DavisVaughan / furrr

Apply Mapping Functions in Parallel using Futures
https://furrr.futureverse.org/
Other
697 stars 39 forks source link

resetting nms in multi_resolve when a subset of jobs fail #64

Closed yonicd closed 4 years ago

yonicd commented 5 years ago

when jobs fail the size of the vector mismatches the length of nms in multi_resolve causing the wrap up to fail.

would it be possible to reset nms if the lengths mismatch to allow for the successful jobs to be returned?

https://github.com/DavisVaughan/furrr/blob/b4ad6addda5cb2fab4baf51434bdacf7a75a94ad/R/resolve.R#L18

DavisVaughan commented 5 years ago

It might be easier to actually return something sensible on failure so values has the same length as nms. Do you have an example for me to test with?

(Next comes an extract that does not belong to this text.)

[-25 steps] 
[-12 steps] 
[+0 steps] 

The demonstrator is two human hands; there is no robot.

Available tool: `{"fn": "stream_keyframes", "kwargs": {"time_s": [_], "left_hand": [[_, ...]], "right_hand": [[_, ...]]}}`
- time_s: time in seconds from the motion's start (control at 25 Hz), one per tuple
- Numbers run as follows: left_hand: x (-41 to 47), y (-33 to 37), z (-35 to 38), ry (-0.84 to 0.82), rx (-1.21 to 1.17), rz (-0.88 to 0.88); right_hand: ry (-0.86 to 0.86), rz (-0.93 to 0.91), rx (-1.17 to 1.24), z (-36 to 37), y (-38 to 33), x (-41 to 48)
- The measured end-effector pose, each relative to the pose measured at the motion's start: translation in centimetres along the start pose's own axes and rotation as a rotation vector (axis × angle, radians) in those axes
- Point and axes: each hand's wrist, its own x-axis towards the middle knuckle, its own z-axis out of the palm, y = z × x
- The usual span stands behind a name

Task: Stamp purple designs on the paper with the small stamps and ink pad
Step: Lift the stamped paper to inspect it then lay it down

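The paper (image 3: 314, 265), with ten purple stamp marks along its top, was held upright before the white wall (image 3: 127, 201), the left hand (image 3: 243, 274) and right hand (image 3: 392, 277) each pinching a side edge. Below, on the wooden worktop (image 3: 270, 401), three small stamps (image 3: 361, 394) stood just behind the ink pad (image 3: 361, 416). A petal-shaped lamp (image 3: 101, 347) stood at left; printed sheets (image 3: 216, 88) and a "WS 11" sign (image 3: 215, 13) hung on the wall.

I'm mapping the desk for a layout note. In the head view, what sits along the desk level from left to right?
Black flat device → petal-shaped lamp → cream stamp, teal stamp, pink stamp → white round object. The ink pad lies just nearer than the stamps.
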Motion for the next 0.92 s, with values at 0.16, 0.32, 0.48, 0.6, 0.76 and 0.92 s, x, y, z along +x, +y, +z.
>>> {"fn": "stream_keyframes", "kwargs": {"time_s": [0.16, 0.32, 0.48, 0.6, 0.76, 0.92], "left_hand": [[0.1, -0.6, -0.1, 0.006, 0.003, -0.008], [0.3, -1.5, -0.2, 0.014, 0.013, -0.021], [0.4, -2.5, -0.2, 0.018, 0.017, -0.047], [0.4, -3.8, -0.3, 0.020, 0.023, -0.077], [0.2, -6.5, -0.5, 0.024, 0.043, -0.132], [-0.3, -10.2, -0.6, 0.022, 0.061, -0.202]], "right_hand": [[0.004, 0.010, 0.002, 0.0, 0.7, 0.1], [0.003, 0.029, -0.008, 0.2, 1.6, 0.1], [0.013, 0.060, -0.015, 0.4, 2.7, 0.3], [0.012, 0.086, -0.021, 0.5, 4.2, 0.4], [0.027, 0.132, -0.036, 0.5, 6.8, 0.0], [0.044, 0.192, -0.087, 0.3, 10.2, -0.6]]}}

DavisVaughan commented 4 years ago

I'm not entirely sure how to reproduce an example of a remote worker crashing, but I can crash a local multisession worker with library(trump). It seems like future will error when a worker crashes completely.

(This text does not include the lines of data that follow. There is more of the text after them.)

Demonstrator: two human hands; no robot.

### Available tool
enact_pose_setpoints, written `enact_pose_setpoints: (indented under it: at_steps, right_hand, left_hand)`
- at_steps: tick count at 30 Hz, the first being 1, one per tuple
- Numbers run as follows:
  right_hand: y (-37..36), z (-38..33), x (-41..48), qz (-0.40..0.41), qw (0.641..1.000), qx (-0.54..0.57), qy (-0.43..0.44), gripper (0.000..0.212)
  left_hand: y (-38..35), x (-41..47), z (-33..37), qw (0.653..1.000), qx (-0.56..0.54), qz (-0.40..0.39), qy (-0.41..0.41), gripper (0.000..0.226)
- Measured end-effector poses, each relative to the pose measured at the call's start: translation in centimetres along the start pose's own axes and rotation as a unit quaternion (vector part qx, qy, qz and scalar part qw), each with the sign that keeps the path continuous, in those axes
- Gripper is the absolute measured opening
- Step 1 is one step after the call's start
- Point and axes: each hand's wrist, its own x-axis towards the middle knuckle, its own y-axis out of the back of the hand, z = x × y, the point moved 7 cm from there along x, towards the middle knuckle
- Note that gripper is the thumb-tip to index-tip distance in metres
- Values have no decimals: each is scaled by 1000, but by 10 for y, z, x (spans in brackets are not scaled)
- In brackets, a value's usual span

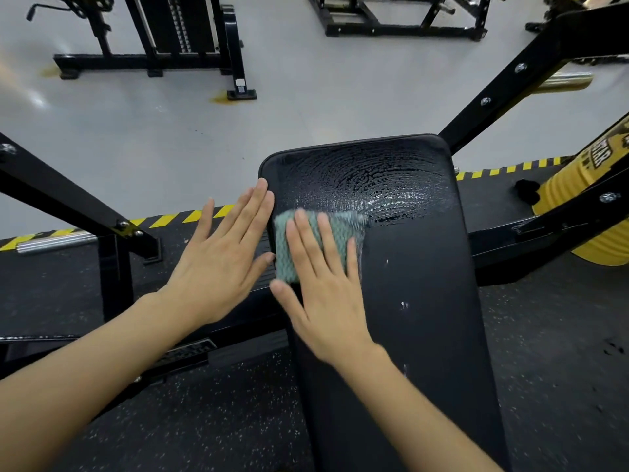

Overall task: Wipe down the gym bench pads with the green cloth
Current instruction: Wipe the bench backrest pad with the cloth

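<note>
The right hand (326, 294) lies flat, fingers straight and a little spread, pressing the folded green mesh cloth (284, 243) onto the long black cushioned gym bench pad (425, 301), near its left edge. The left hand (221, 264) is also flat, fingers straight and together, just beside that edge. Wet streaks (367, 178) shine on the far end of the pad.

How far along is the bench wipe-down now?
Done: the far end of the bench pad shows wet streaks. In hand: the right hand presses the green cloth on its left edge, the left hand alongside. Left: the near stretch looks dry, with white specks.
</note>
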Motion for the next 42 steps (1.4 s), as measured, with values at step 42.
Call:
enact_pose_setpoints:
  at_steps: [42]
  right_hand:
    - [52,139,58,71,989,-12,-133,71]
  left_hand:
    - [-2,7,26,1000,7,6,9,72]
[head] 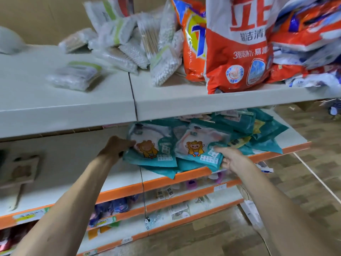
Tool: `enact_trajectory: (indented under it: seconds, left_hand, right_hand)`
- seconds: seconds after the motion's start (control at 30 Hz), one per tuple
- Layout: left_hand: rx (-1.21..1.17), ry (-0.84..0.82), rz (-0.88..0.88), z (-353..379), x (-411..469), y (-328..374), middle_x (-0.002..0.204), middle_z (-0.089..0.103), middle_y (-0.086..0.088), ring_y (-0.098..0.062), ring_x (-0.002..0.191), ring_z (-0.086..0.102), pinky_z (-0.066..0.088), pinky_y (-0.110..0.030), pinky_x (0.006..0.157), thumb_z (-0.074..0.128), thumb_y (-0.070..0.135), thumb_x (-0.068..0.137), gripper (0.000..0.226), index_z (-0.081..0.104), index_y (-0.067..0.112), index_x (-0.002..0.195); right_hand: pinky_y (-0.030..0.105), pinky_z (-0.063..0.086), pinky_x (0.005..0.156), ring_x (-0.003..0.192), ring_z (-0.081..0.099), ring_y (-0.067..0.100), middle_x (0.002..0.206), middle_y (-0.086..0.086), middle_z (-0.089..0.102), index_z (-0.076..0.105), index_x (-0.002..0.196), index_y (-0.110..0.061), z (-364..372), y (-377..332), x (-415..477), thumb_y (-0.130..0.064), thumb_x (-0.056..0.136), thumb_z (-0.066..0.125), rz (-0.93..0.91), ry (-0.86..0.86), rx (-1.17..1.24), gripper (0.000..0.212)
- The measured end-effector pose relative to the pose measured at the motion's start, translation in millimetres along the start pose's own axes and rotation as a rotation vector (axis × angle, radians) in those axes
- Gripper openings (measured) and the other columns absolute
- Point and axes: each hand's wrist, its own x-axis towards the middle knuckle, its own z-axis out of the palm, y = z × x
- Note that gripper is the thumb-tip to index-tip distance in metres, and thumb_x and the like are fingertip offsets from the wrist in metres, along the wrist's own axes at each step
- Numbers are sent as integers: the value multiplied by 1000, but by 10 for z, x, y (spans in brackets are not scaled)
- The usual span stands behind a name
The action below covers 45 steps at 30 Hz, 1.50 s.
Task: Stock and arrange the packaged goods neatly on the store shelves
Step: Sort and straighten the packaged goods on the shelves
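Both hands are in on the middle shelf (158, 180) now. The left hand (118, 147) grips the left edge of one teal packet (153, 154), thumb on top. The right hand (231, 160) pinches the bottom right corner of the next packet (200, 154), which juts over the shelf's orange front edge. The two lie side by side and overlapping, on a loose teal pile (262, 130) running to the shelf's right end. On the shelf above (184, 106), detergent bags (238, 52) stand beside scattered swab packs (129, 52).
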Motion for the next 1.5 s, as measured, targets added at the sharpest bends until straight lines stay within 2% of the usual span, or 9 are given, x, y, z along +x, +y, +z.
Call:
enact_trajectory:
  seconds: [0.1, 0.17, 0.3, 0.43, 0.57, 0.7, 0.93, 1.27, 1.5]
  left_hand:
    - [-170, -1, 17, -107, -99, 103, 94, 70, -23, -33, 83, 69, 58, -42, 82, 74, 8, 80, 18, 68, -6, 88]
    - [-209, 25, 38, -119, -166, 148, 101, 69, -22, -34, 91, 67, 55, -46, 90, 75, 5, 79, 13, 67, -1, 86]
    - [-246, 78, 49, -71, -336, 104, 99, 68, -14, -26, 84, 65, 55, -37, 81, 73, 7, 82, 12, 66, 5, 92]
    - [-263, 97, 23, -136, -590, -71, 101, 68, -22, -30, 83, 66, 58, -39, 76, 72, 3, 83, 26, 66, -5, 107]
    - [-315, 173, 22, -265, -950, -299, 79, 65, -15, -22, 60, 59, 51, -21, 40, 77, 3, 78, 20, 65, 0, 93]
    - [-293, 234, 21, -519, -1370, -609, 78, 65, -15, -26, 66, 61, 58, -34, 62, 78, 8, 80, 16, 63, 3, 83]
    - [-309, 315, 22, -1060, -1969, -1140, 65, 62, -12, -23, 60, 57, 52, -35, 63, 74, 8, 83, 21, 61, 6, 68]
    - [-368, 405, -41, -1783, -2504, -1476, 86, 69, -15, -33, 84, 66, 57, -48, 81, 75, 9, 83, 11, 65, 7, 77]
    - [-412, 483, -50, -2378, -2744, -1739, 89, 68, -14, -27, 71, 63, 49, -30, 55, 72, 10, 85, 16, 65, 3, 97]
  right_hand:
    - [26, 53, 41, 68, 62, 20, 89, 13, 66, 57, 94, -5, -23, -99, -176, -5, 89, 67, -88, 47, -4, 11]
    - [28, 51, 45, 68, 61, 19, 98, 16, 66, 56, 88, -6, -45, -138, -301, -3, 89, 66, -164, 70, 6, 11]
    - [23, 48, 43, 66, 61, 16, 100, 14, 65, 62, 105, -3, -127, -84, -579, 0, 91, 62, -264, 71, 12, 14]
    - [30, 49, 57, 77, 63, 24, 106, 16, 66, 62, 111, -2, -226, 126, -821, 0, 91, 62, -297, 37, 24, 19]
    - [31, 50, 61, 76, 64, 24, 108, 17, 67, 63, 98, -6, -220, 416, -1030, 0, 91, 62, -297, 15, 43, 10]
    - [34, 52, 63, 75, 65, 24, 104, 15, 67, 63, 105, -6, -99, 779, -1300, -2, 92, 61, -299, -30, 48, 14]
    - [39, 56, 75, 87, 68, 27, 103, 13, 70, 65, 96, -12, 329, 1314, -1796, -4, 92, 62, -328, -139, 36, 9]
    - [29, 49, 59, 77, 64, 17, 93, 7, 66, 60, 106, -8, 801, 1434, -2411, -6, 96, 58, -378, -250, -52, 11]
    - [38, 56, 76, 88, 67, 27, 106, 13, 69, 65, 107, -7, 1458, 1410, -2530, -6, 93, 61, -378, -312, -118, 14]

I think in the future there will be a future API for restarts, but until then I'm not sure there is much I can do

library(furrr)
#> Loading required package: future
#> Warning: package 'future' was built under R version 4.0.2

plan(multisession, workers = 2)

future_map(1:5, ~{
  if (.x == 1L) {
    library(trump) # <- will crash the worker
  } else {
    .x
  }
})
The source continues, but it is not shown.